Faure in 1864 undertook an experimental research concerning fibrinous clots and the products of inflammation. In the following years several physicians published their work concerning cardiac lithiasis. Garstang in 1852, Richardson in 1855, Blondet in 1857, Monard in 1867, Lawson in 1873, Baker in 1874, Hattute in 1875, and Maycock in 1888, wrote voluminously upon the subject.2

However, the distinguished pathologist and bacteriologist Auguste Sheridan Delépine (1855–1921) (Fig. 2), was the first to coin the term “cardiolith” in his treatise “Description of a cardiolith” in 1890.13,14 Delépine tried to save a cyanotic five year old girl, with rapid respiration and weak pulse. After her death, during her autopsy he had discovered a cardiac stone. An unusual thickness of the myocardium in the neighbourhood of the calculus was noted, a great number of columnae carneae and tendinous bands, encroaching upon the ventricular cavity. The anterior part extended beyond the anterior papillary muscle, whereas the posterior was nearly in contact with the posterior papillary muscles. The cardiolith occupied the space existing between the tricuspid valve and the ventricular wall externally. Delépine had also drawn some descriptive plates to demonstrate the cardiolith, and forged the idea of such a schematization (Fig. 3).13

Figure 2

Auguste Sheridan Delépine. Photogravure after Lafayette Ltd.

Figure 3

The two Delépine’s plates presenting the cardiolith, painted by Delépine himself in 1890.


The classification of the fibrous concretions in the heart, a quite common pathology in 19th century medical literature, included blood clots, polypoid growths, microorganisms and inflammation. Nucleus meant in this era that a hard central formation was present, it meant that any foreign body (extra cardiac) may have entered the substance of the heart, or any of its chambers.
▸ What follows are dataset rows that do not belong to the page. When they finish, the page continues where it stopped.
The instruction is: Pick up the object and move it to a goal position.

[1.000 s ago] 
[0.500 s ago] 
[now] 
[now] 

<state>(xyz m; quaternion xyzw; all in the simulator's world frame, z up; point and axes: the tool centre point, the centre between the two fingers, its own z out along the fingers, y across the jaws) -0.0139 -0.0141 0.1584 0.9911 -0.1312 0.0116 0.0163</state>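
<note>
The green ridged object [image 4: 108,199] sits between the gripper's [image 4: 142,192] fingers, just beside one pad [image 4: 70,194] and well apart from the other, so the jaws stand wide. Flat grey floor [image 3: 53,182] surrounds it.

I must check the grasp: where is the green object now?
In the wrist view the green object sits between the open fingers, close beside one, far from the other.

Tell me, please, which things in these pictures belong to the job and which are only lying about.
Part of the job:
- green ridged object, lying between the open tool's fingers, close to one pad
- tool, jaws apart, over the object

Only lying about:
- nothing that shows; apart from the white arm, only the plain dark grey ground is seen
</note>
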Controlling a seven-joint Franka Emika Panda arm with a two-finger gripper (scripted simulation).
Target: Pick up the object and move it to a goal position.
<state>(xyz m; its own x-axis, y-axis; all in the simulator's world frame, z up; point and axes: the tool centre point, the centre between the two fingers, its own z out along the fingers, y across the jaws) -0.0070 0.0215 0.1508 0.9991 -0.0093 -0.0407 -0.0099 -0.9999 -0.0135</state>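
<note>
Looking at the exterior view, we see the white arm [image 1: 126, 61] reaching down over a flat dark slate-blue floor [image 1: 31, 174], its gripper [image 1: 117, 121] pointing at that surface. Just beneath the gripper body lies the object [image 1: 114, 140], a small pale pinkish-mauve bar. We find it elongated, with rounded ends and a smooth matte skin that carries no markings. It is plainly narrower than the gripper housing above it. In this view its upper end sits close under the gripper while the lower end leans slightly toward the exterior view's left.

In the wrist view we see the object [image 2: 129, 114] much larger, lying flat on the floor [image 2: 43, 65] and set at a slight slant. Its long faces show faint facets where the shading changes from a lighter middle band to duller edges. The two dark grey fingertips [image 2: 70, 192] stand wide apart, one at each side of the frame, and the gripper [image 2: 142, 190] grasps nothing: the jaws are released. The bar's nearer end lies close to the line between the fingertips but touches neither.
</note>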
A nucleus (nucleus meant at the era a hard central formation) was present, meant that any foreign body (extra cardiac) may have entered the substance of the heart, or any of its chambers. Cardioliths could enter any heart chamber after having formed in any portion of the cardiac substance, and at once become foreign bodies to be classed. Apart from cardioliths’ schematization, their circulation inside the cardiovascular system had been also observed.2

The removal of cardioliths (intramyocardial or within the chambers) became possible in the early 20th century. Cardiologists should attempt to remove them when they cause serious trouble, while the x-ray was considered to greatly aid in determining their presence.15 Despite the fact that the “School of Cardiolithists” never really existed, its legacy still echoes in cardiology, as all those scientists have tried to unearth the secrets of cardiac concretions, to determine a classification among them, to introduce the idea of an extra cardiac body and to systematise a pathologic entity of a great importance.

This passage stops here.